What I'd actually deploy where

A few specific patterns I'd reach for in late February:

For a coding-heavy agentic workload (IDE assistant, CI-driven code review, multi-step refactoring) Claude 3.7 with extended thinking enabled per-task. Pricing is reasonable, the agentic behavior is the most polished of the three at the moment, and the toggleable thinking gives you control over when to spend reasoning budget. GPT-4.5 is also strong here but the price-per-task math gets ugly fast.

For a long-document analysis pipeline (contracts, legal discovery, research summarization) Gemini 2.0 Flash for the bulk first pass, Claude 3.7 for the final synthesis. Gemini's 1M context lets you avoid the chunking acrobatics for the input, the price is low enough to run at scale, and Claude does a noticeably better job at the "now write the executive-summary version" step at the end.

For a high-stakes single-turn creative or analytical task, long-form writing where the output quality is the deliverable and the cost is rounding error. GPT-4.5 is genuinely the best of the three. The price tag makes it hard to deploy at scale, but for the use cases where you'd hire a human writer at $200/hr instead, the math is fine.

For batch transformation jobs (embedding generation, classification, structured extraction at volume) Gemini 2.0 Flash, almost regardless. The price-per-task math is the only thing that matters and Gemini wins it by an order of magnitude.

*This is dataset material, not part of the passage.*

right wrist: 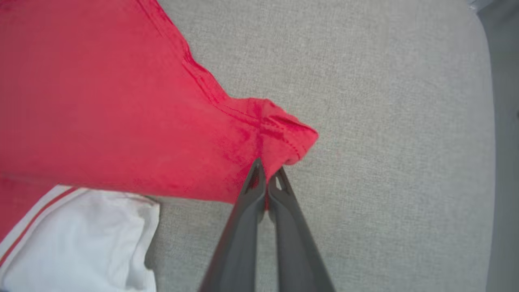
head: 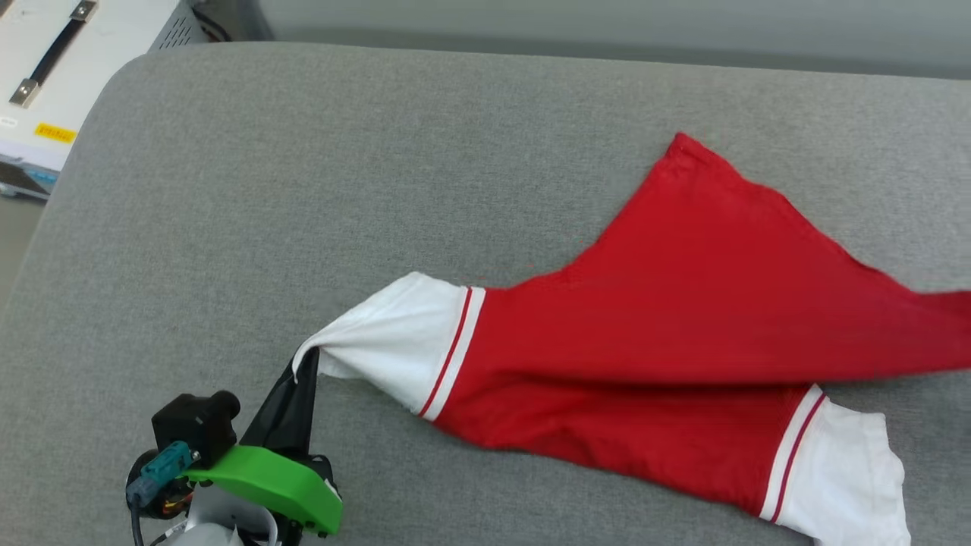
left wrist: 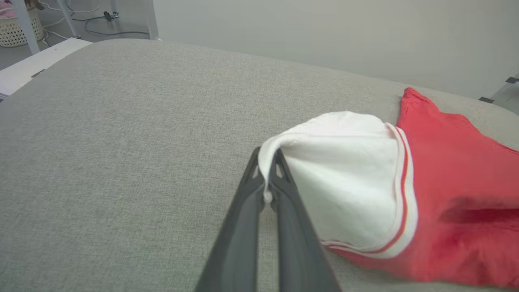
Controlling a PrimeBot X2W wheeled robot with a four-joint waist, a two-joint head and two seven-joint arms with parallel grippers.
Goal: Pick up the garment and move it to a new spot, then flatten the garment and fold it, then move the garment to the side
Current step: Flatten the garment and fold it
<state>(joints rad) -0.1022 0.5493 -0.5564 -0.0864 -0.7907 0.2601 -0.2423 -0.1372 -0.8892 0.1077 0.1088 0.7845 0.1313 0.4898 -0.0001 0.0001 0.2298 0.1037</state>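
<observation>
The garment (head: 683,303), a red jersey with white sleeves and red-and-white stripe trim, lies spread over the right half of a grey padded surface (head: 303,189). My left gripper (head: 307,360) at the lower left is shut on the edge of one white sleeve (head: 387,345); in the left wrist view the left gripper (left wrist: 267,162) pinches that white cloth (left wrist: 344,174) between its dark fingers. In the right wrist view my right gripper (right wrist: 267,170) is shut on a hemmed red corner of the garment (right wrist: 279,134). The other white sleeve (head: 842,478) lies at the lower right.
A white box with a black handle (head: 53,68) stands off the surface's far left corner. The surface's rounded edge (head: 45,220) runs down the left side. Bare grey surface stretches across the left and the back. A grey floor strip (right wrist: 502,162) borders the surface in the right wrist view.
</observation>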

For "I want one model that does everything". Claude 3.7 is the most defensible single-model choice. It's not the cheapest. It's not the absolute strongest at any one thing, but it's competitive across the range of workloads most teams actually have to serve.

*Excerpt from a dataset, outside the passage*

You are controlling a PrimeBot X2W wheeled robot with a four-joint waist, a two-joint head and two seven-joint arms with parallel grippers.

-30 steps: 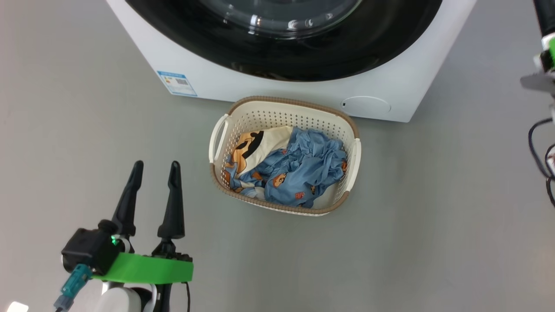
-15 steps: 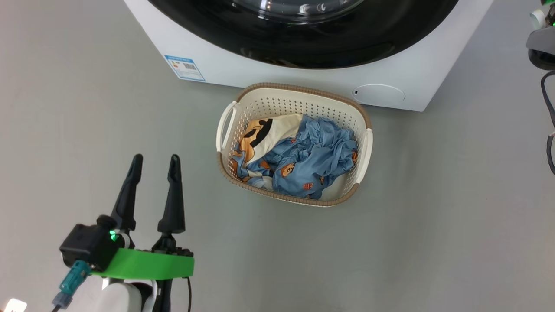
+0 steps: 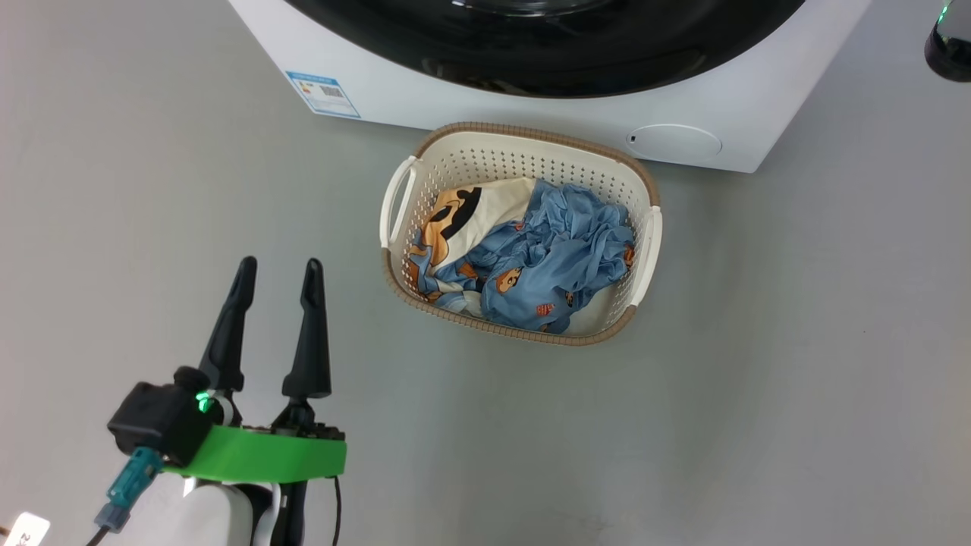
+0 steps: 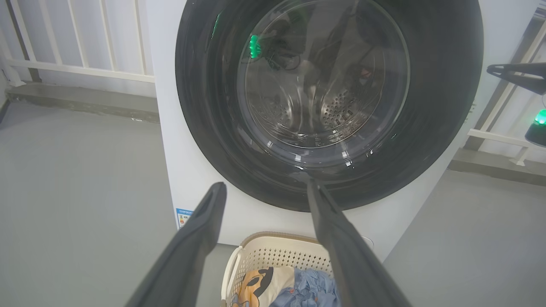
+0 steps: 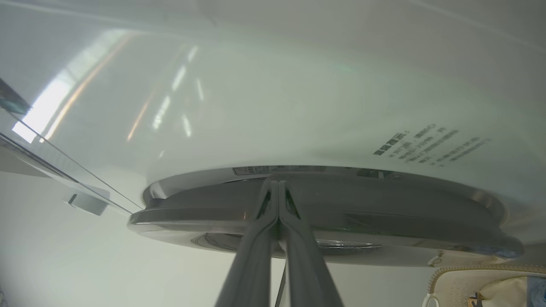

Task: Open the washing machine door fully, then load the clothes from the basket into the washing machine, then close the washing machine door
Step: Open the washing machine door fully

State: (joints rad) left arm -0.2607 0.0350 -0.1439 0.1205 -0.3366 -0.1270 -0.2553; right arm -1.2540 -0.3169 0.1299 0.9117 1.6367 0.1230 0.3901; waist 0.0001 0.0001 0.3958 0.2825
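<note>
The left gripper (image 3: 279, 264) hovers over the grey floor (image 3: 758, 394) well in front of the big white boxy washing machine (image 3: 470, 114). Its 2 long dark fingers (image 4: 192, 243) are spread wide with nothing between them, the same spread as 1 second ago. In its wrist view they point at the machine's front, apart from it.

The right gripper (image 5: 278, 182) has its 2 fingers pressed flat together, with the tips at the edge of the machine's large round door (image 5: 341, 221), which has a glossy black rim. I cannot tell whether they touch that edge.

In the left wrist view the door lies flat against the machine's front, as before, and the perforated steel drum (image 4: 337, 111) shows through its clear glass.

The small cream-white perforated plastic basket (image 3: 501, 163) with a brown rim stands on the floor just in front of the machine, below the door. In it lie the soft light-blue clothes (image 3: 561, 258) with small orange prints and a cream piece (image 3: 485, 208) with an orange-and-black figure.

Over the last second the head camera has moved. The machine, its small blue label (image 3: 322, 83) and the basket now sit higher in the picture, and less of the door's glass shows. Less of the right arm shows too: a dark rounded part (image 3: 948, 45) beside the machine. Relative to the machine, the basket and clothes have not visibly shifted.
</note>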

What this comparison ignores

The frontier comparison above ignores the open-weights tier entirely, which would be a mistake for a deployment that's price-sensitive or residency-sensitive. DeepSeek-R1's $0.55/$2.19 pricing for reasoning-class capability puts a third floor under the conversation that the closed-frontier shops have to argue against. The right architectural answer for a lot of workloads in 2025 is going to be a mix, closed frontier for the hard, low-volume turns, open weights or Gemini Flash for the long tail.

That mix is harder to put into practice than picking one vendor. It's also where the real value of being a careful architect is going to land for the next year. The vendors are competing for the workload categories. Your job is figuring out which categories your application actually has.